More than twenty years later, in 1589, the gate was similarly decorated for a visit by King Philip II. In 1592, before another visit by Philip II—his last to Valladolid—it was repainted and the placards on it replaced.

17th–19th centuries 
Some local historians say that once the gate had ceased to serve as part of the city walls, it was demolished and replaced by the Arco de Santiago, built in 1626 by Francisco de Praves. In May 1628, a committee was formed to repair the arch and turret. These repairs were finished in September of that year. On November 20, de Praves, the regidor of the city, was instructed to look into the cost of commissioning two sculptures to decorate the arch: one depicting Jesus' resurrection and the other the Virgin Mary. There is no evidence that these sculptures were completed, but the record is of interest because it is the only one in which de Praves is associated with the arch. In 1655, it was decided that the arch would be decorated with portraits of Our Lady of Saint Lawrence and the archangel Michael, to be finished in April 1656. These images would become permanent guards and decorations of the arch, first on canvas and later as sculptures. In the decades that followed, portraits of the reigning monarchs were painted on the arch: For example, in 1690, portraits of Charles II and his wife, Maria Anna of Neuburg, were painted, and in 1707, they were replaced by equestrian portraits of Philip V and Maria Luisa of Savoy.

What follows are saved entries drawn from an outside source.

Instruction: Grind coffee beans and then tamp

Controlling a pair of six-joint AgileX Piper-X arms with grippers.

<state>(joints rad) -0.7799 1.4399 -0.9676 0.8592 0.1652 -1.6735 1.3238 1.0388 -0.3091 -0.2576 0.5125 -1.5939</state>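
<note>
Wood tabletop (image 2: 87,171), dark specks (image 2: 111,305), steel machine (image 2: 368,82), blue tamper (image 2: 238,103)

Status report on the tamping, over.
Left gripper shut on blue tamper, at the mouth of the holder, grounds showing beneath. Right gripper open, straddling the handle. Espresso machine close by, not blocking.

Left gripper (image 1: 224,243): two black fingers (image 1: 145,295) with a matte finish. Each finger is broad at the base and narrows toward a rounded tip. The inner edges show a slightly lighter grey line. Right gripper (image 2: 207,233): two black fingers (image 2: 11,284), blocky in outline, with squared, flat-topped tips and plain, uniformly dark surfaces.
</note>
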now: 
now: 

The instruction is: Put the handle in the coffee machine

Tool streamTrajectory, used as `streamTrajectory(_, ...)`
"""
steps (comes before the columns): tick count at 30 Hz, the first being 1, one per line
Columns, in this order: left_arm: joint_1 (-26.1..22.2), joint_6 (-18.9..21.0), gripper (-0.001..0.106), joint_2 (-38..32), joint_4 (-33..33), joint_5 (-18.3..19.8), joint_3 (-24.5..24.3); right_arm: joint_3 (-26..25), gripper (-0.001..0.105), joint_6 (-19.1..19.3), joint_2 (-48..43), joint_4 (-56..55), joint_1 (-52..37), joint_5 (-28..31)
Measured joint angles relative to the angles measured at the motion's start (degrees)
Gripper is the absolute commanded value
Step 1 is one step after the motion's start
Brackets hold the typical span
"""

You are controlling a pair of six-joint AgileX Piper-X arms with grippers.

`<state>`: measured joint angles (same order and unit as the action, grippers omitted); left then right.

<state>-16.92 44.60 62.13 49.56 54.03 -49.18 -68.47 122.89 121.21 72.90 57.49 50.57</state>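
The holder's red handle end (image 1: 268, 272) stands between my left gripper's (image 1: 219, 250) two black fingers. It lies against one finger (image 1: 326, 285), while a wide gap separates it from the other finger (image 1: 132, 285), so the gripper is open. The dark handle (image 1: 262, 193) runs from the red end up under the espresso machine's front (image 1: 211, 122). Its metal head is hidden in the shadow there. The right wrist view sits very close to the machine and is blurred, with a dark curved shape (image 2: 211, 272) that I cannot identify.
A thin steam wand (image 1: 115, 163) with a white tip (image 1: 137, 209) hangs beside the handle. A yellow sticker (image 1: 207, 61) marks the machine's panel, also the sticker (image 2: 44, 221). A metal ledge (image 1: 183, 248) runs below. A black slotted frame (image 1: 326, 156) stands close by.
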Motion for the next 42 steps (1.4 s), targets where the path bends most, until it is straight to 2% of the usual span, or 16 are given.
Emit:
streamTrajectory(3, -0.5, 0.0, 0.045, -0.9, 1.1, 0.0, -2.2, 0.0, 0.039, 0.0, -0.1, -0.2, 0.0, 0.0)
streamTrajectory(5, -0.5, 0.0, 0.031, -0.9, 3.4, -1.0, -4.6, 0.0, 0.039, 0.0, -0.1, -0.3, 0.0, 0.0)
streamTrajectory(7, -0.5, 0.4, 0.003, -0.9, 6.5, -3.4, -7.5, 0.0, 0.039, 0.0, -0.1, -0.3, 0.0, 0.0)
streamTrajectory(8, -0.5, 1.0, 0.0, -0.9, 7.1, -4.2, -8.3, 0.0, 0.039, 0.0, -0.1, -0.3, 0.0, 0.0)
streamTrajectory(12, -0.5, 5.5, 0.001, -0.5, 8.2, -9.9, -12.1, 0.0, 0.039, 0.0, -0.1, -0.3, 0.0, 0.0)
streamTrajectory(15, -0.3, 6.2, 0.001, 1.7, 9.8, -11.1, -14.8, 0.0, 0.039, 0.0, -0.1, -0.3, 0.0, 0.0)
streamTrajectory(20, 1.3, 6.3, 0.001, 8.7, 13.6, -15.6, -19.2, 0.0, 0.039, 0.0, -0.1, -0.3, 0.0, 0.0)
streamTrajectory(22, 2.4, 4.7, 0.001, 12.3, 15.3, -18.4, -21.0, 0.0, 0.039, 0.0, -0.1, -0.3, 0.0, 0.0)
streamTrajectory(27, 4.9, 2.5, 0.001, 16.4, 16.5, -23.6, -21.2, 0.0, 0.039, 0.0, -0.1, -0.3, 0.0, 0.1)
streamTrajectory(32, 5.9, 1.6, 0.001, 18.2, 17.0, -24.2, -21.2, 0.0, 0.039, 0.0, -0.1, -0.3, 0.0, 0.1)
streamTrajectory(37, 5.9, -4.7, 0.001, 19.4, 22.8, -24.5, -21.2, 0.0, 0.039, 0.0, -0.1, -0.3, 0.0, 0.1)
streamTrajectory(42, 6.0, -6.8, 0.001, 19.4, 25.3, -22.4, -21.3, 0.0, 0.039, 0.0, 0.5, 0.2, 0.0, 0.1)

The appearance of the gate in the 18th century is documented in two works by the engraver Diego Pérez Martínez, one from 1759 and the second from 1788. In the first engraving, the arch is ornately decorated with trimmed plates and Baroque reliefs and plasterworks. On the keystone of the arch is a kind of mask, adorned with wreaths. The attic—flanked with balusters, large buttresses and pyramids, and topped with a pediment—houses the sculpture of the archangel Michael. In the second engraving, the decorations are much more severe, with some ornaments in recesses in the first section of the pilasters; however, the garland adorning the keystone is the same. It is not known exactly when the redecoration, which incorporated Neoclassical elements, took place. 

In 1858, in honor of a visit by Isabel II and the royal family, the arch was stuccoed and decorated with shields and inscriptions depicting men of Valladolid and the Spanish monarchs named Alfonso. Isabel II visited again in 1861, and this may have been the last time the arch was decorated for such an event. 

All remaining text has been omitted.